■ **Task item**
Reproduce every line in the listing that contains the word "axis".

::::

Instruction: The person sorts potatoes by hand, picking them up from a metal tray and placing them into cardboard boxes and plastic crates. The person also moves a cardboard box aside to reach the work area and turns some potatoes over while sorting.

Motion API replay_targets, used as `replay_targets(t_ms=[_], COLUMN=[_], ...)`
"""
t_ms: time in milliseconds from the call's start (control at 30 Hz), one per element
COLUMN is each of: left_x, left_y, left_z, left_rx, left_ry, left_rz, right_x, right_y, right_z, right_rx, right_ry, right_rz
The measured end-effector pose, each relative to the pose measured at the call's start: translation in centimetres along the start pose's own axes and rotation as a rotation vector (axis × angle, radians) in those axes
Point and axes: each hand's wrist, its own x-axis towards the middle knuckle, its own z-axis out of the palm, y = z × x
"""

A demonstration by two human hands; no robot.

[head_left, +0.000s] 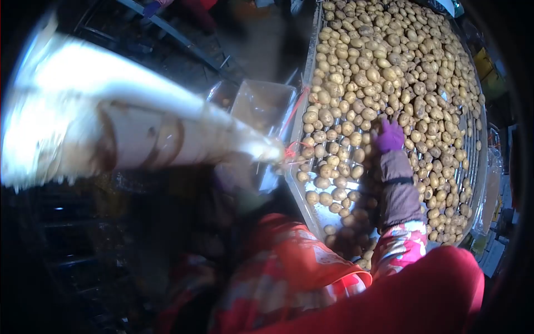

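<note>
My right hand [390,137], in a purple glove, reaches out over a broad layer of potatoes [428,106] on a roller table. Its fingers are apart and touch or hover just over the potatoes; no potato is visibly gripped. A brown cuff with a dark band covers the forearm above a patterned red and white sleeve. A dim, blurred purplish shape [229,173] below the white pipe may be my left hand; its fingers cannot be made out. Near it, at the table's left edge, is a clear-sided bin or chute [263,103].
A thick white pipe [167,125] with brown bands, very close to the camera, blocks much of the left side. Red string [290,151] is tied at the table's metal edge [303,203]. Dark metal framing [167,30] stands at upper left.
</note>
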Motion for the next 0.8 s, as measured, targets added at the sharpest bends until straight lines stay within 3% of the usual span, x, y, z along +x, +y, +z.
replay_targets(t_ms=[100,200,233,300,333,433,467,500,533,567,600,633,667,700,733,800], left_x=[1.6,2.7,2.5,2.5,2.9,3.3,3.3,5.5,2.7,-0.3,-1.6,-3.0,-4.6,-4.3,-4.8,-4.6], left_y=[-3.5,-9.0,-10.6,-13.1,-14.5,-18.5,-19.7,-20.7,-18.4,-15.9,-13.5,-11.1,-9.2,-8.4,-7.0,-5.1], left_z=[-1.0,0.9,2.4,6.1,5.8,3.3,2.5,-2.6,-0.6,1.7,2.5,3.3,4.4,2.3,1.6,-0.7], left_rx=[0.02,0.16,0.166,0.21,0.193,0.174,0.169,-0.019,-0.074,-0.119,-0.099,-0.079,-0.032,-0.13,-0.148,-0.188], left_ry=[-0.039,-0.04,-0.166,-0.177,-0.307,-0.542,-0.589,-0.59,-0.31,-0.037,-0.053,-0.067,0.055,0.002,-0.052,-0.158], left_rz=[-0.121,-0.419,-0.478,-0.61,-0.612,-0.436,-0.347,-0.478,-0.464,-0.416,-0.398,-0.38,-0.318,-0.334,-0.318,-0.259], right_x=[-5.6,-10.7,-12.6,-15.8,-17.4,-22.7,-22.8,-22.9,-22.2,-21.1,-19.6,-20.1,-19.8,-19.6,-19.2,-18.9], right_y=[0.5,0.1,-1.3,-5.3,-7.8,-13.8,-14.2,-14.7,-16.3,-13.1,-10.6,-10.4,-7.4,-4.4,-3.2,-7.0], right_z=[-0.7,-1.6,-3.0,-3.9,-3.8,-2.0,-1.1,-0.3,-4.7,-0.1,-0.2,-1.4,1.4,4.2,5.8,2.4], right_rx=[-0.034,0.183,0.255,0.535,0.733,0.935,0.919,0.907,0.938,1.08,0.68,0.329,0.123,-0.085,-0.086,-0.116], right_ry=[0.041,0.151,0.219,0.17,0.049,-0.331,-0.33,-0.327,-0.312,-0.317,-0.127,-0.074,-0.038,0.002,-0.005,-0.165], right_rz=[-0.034,-0.165,-0.245,-0.182,-0.033,-0.359,-0.464,-0.569,-0.399,-0.16,-0.277,-0.043,-0.07,-0.091,-0.061,0.085])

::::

■ **Response to the exercise**
The measured end-effector pose, each relative to the pose measured at the call's start: translation in centimetres along the start pose's own axes and rotation as a rotation vector (axis × angle, radians) in those axes
Point and axes: each hand's wrist, its own x-axis towards the middle knuckle, its own z-axis out of the palm, y = z × x

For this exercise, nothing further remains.